2. Método según la reivindicación 1, en el que se monitoriza el embrión durante un periodo de tiempo que comprende al menos dos periodos de división celular.

3. Método según la reivindicación 1, en el que se monitoriza el embrión durante un periodo de tiempo que comprende al menos tres periodos de división celular.

4. Método según cualquiera de las reivindicaciones anteriores, en el que se determina la duración del al menos un periodo de división celular.

5. Método según cualquiera de las reivindicaciones anteriores, en el que se determina la duración de un periodo entre divisiones.

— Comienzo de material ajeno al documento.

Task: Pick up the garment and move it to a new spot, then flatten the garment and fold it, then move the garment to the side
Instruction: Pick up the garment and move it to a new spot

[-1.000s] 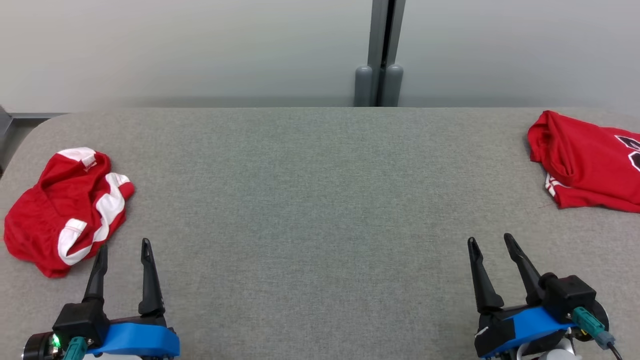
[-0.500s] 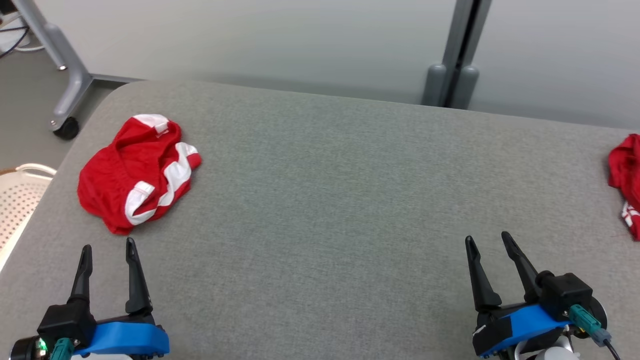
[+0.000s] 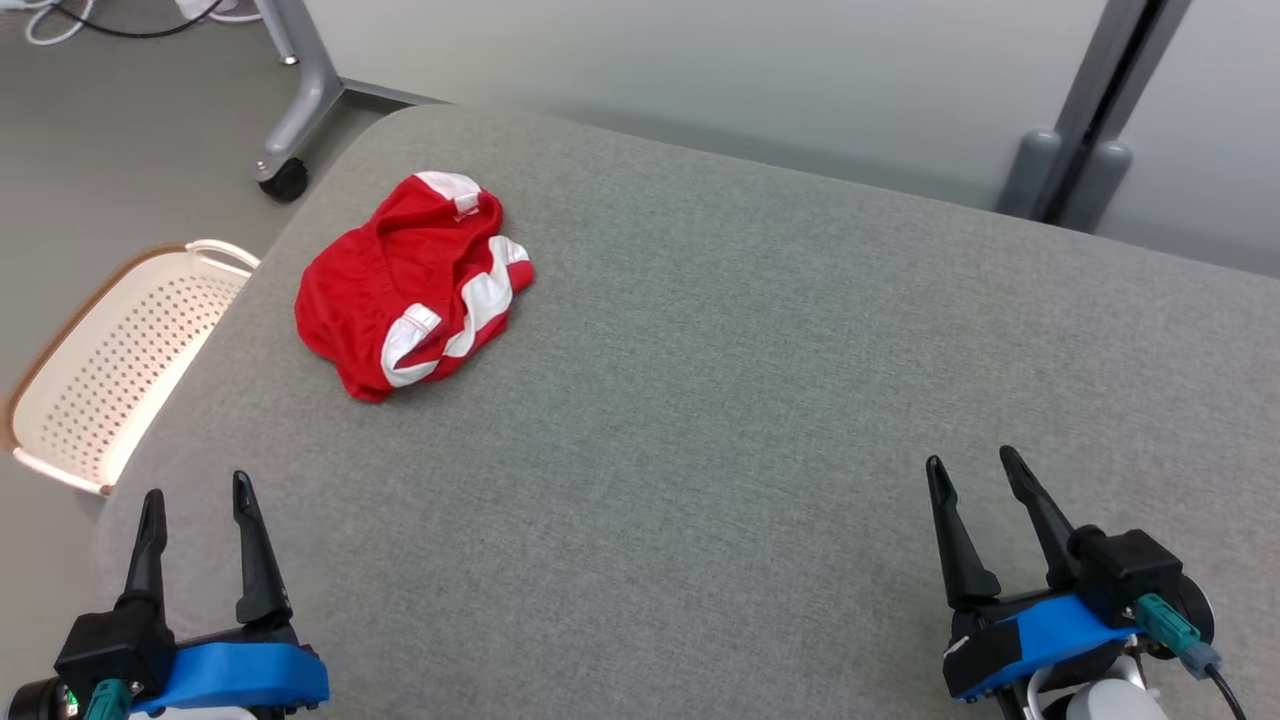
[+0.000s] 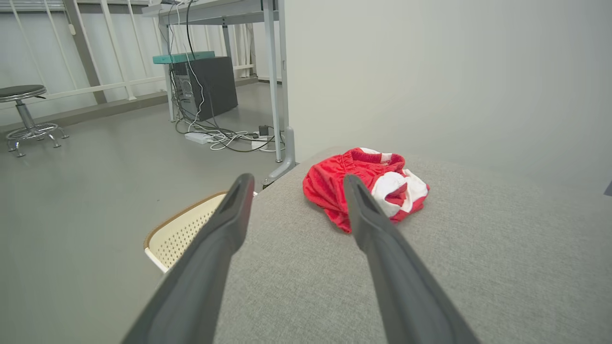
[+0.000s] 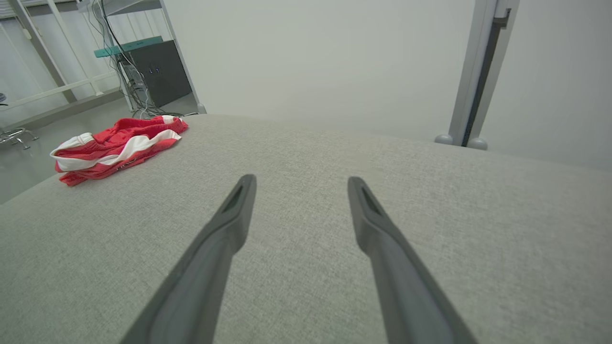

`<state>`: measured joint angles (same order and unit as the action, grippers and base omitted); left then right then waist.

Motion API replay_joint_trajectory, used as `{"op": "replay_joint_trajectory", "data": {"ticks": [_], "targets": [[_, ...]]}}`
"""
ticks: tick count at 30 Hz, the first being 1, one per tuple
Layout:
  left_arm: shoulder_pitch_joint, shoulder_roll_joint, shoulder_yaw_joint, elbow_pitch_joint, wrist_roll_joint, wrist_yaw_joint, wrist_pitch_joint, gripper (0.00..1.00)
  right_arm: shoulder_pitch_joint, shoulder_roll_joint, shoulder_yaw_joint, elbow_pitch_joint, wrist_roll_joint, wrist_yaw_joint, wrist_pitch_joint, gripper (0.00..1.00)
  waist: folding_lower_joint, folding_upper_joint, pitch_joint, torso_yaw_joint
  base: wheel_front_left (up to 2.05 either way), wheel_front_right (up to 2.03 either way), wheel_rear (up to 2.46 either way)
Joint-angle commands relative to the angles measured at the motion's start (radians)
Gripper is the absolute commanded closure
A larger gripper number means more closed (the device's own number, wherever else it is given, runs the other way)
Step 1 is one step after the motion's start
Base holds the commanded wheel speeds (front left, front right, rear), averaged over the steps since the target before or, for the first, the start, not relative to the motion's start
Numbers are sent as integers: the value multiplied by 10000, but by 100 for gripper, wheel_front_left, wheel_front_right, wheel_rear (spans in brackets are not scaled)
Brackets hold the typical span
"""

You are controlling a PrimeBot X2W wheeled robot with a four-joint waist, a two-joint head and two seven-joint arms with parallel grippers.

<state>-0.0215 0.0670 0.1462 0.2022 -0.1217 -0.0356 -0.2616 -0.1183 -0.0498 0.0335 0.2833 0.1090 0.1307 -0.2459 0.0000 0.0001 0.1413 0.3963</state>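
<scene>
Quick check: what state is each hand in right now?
Left hand: open, holding nothing.
Right hand: open, holding nothing.

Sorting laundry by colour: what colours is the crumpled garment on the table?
Red with white stripes and trim; the garment shows best in the head view.

garment [image 3: 415,285]: on table [image 3: 700,400], far left | basket [image 3: 110,370]: apparently floor, beside table's left edge
</scene>
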Motion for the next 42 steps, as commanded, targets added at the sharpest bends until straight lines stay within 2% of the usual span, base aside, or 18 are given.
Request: {"op": "replay_joint_trajectory", "data": {"ticks": [1, 12, 19, 24, 29, 35, 42], "targets": [[31, 17, 1, -33, 0, 21, -45, 0, 1, -31, -16, -50, -22, 1, 39, 0, 0, -1, 95, 142, 0, 0, 0], [151, -29, 187, -124, 6, 38, -45, 0, 193, -49, -10, -269, -88, 1, 213, 0, 0, -1, 107, 604, 0, 0, 0], [20, -20, 268, -110, -13, 65, -45, 0, 177, -112, 41, -324, -110, 1, 257, 0, 0, -1, 130, 410, 0, 0, 0], [-528, 264, 368, 80, 49, -57, -45, 0, 72, -197, -126, -441, -205, 1, 280, 0, 0, -1, 283, 169, 0, 0, 0], [-1716, 807, 574, 629, -36, -165, -45, 0, -266, -415, -347, -847, -361, 1, 415, 0, 0, -1, 753, -243, 0, 0, 0], [-3463, 1510, 934, 1421, -304, -249, -38, 0, -649, -747, -618, -1711, -502, 1, 766, 0, 0, -1, 1757, -1064, 0, 0, 0], [-5640, 2666, 1337, 2751, -664, -396, -30, 0, -888, -1007, -1121, -3189, -658, 1, 1245, 0, 0, -1, 3192, -1991, 0, 0, 0]]}}
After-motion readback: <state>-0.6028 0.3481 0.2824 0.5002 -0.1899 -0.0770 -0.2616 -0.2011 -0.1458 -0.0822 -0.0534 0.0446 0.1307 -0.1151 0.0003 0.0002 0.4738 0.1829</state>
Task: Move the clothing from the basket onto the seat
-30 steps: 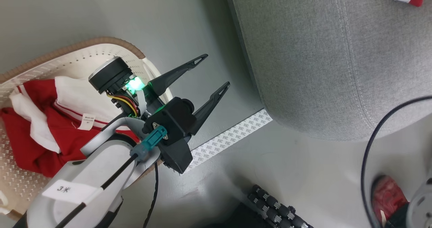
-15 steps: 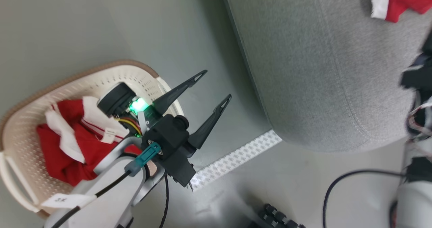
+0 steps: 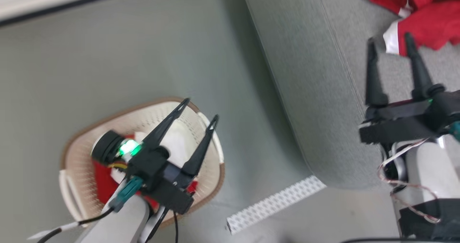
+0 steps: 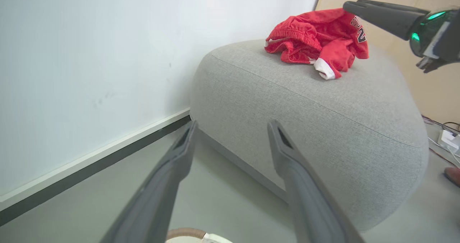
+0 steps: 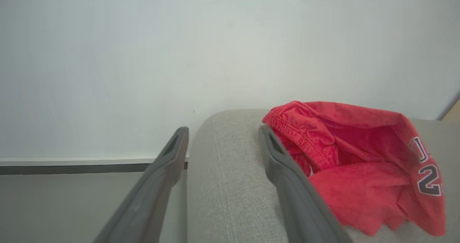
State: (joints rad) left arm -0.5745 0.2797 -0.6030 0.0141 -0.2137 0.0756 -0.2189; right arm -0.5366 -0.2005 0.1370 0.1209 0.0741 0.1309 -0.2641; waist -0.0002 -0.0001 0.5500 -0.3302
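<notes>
between loads. red garment (image 3: pixel 427 34) down on seat (image 3: pixel 323 92), just past right gripper (image 3: pixel 389 37): fingers apart, nothing held. more red and white clothing (image 3: pixel 102 180) in basket (image 3: pixel 107 119), beneath left gripper (image 3: pixel 201 108), likewise spread and empty. next, probably: lower left gripper in, pinch a fold, lift clear.

1. A crumpled red top (image 3: pixel 424 9) with a white cuff lies on the big grey seat (image 3: pixel 323 92), upper right.
2. The cream basket (image 3: pixel 118 126) sits on the floor, lower left, with red and white clothes (image 3: pixel 102 185) inside.
</notes>
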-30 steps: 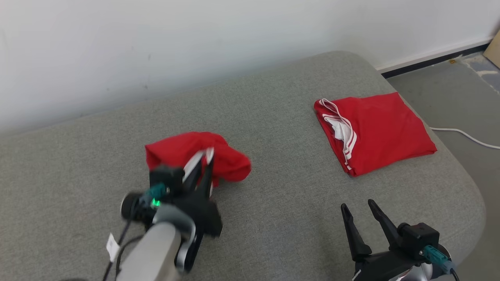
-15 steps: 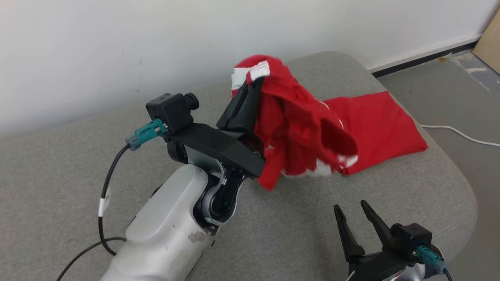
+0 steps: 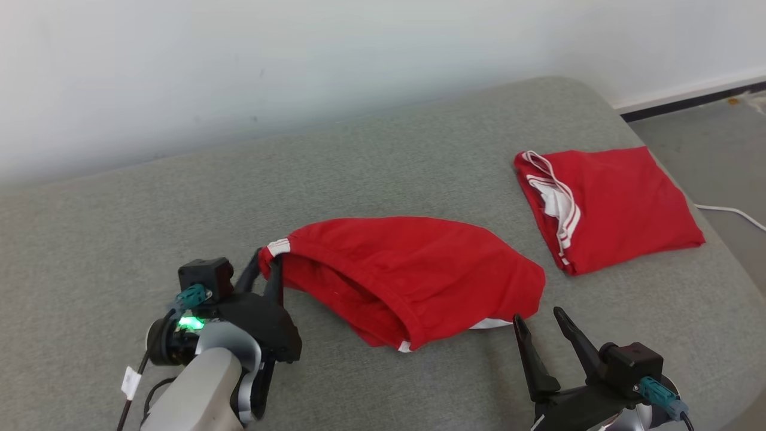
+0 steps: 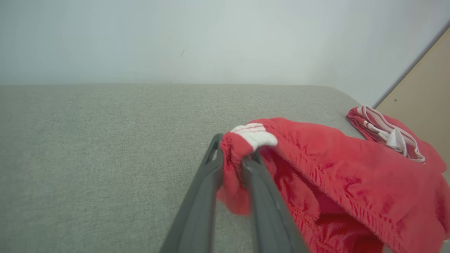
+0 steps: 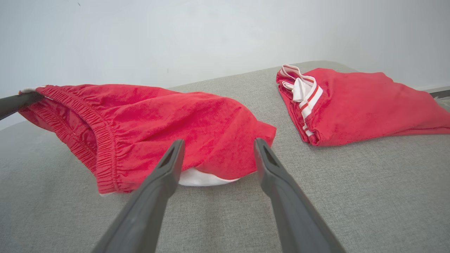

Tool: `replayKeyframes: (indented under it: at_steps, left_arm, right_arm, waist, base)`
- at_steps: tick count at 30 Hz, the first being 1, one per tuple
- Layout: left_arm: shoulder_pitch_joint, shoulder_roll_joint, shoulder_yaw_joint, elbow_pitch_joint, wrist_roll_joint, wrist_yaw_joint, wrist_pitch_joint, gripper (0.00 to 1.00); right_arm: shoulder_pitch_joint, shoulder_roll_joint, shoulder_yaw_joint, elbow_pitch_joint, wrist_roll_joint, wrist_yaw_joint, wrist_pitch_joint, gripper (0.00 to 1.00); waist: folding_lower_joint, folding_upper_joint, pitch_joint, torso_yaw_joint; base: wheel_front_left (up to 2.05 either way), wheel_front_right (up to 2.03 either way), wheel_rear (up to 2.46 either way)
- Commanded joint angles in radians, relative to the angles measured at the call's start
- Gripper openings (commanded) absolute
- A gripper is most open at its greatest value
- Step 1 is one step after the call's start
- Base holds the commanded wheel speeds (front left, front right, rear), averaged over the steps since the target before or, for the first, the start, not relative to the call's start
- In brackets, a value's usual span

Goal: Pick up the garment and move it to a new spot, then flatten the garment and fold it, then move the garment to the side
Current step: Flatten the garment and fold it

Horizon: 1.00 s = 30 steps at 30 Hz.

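Observation:
A red garment (image 3: 413, 275) with white trim and an elastic waistband lies spread loosely across the middle of the grey cushion (image 3: 389, 155). My left gripper (image 3: 267, 263) is shut on the waistband's left corner, beside a white tag. The left wrist view shows red fabric (image 4: 334, 158) pinched between the left gripper's (image 4: 233, 151) two fingers. Just below the garment's lower right edge, my right gripper (image 3: 538, 316) stands open and holds nothing. Seen from the right wrist, the garment (image 5: 158, 116) lies just beyond the open right gripper (image 5: 218, 142).
A second red garment (image 3: 604, 206), folded with its striped white trim showing, lies near the cushion's far right edge. Beyond that edge are the floor and a white cable (image 3: 730, 212). A white wall runs behind the cushion.
Half a second ago the left gripper held the garment high in the air; now it has come down to the lower left and the garment lies stretched out on the cushion. The camera also shifted.

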Motion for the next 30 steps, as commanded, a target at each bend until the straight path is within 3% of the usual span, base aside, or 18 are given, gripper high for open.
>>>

6. Método según cualquiera de las reivindicaciones anteriores, en el que se determina el grado y/o la distribución espacial del movimiento celular o de orgánulos durante los periodos de división celular.

7. Método según cualquiera de las reivindicaciones anteriores, en el que se determina la duración de cada periodo de división celular.

8. Método según cualquiera de las reivindicaciones anteriores, en el que se determina la duración de cada periodo entre divisiones.

9. Método según cualquiera de las reivindicaciones anteriores, en el que se determina el periodo de movimiento celular en al menos dos periodos entre divisiones.

10. Método según cualquiera de las reivindicaciones anteriores, en el que se determina el grado de movimiento celular en al menos dos periodos entre divisiones.

11. Método según la reivindicación 9 ó 10, en el que los al menos dos periodos entre divisiones son periodos entre divisiones subsiguientes.

12. Método según cualquiera de las reivindicaciones anteriores, en el que se realizan la determinación de la duración del al menos un periodo de división celular y la determinación del periodo de movimiento celular durante los periodos entre divisiones.

13. Método para seleccionar un embrión adecuado para su trasplante, comprendiendo dicho método monitorizar el embrión según cualquiera de las reivindicaciones 1-12, obtener una medida de la calidad del embrión y seleccionar el embrión que tiene la medida de la calidad del embrión más alta.